> **Assignment**
Return all lines from the listing below in which the string "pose" occurs.

*** Given data ***

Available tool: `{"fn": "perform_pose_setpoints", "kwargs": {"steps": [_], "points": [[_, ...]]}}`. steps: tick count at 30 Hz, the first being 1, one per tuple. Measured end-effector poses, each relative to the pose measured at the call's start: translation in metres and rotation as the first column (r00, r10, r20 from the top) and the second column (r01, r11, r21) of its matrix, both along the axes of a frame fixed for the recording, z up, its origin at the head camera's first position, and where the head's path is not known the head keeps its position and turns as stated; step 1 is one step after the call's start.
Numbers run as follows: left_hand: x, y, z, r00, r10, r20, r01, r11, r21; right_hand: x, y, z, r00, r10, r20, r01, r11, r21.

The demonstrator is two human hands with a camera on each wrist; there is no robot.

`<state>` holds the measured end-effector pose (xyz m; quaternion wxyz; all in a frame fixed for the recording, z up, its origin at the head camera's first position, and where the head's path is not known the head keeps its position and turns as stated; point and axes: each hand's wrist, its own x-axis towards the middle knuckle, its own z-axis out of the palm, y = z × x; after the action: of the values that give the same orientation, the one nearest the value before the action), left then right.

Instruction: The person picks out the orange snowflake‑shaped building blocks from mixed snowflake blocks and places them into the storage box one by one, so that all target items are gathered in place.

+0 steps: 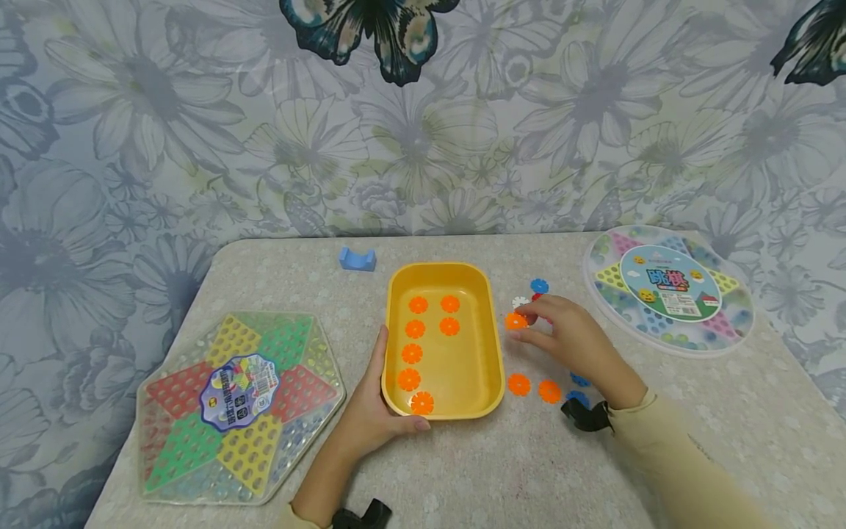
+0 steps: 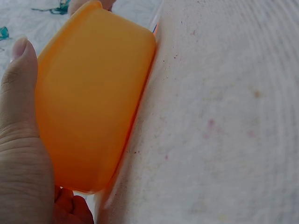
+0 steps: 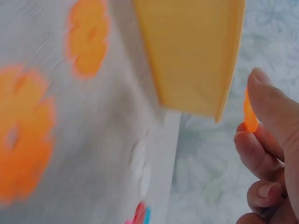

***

> **Completed task**
Available tool: `{"fn": "perform_pose_setpoints", "kwargs": {"steps": [_], "points": [[_, ...]]}}`. steps: tick count at 30 Hz, the first being 1, one per tuple. Measured end-effector poses, each relative to the pose measured at the call's start: translation in metres and rotation as the first column (r00, r10, r20 from the top) and the second column (r01, r11, r21) of its matrix, both along the axes of a frame fixed for the recording, z up, its origin at the head camera's first position, and where the head's path is not known the head keeps its position and turns as stated; step 1 is one step after the call's start.
`<state>` holds the measured end-effector pose (xyz m; quaternion wxyz; all in a frame fixed for the recording, z up, its origin at the head camera's first position, and where the head's path is not known the head keeps its position and turns as stated; point and axes: each hand's wrist, its own x-axis towards the middle knuckle, its own z-axis out of the palm, y = z × x; after the action: of the values that give the same orientation, the one nearest the value before the action), left then right.

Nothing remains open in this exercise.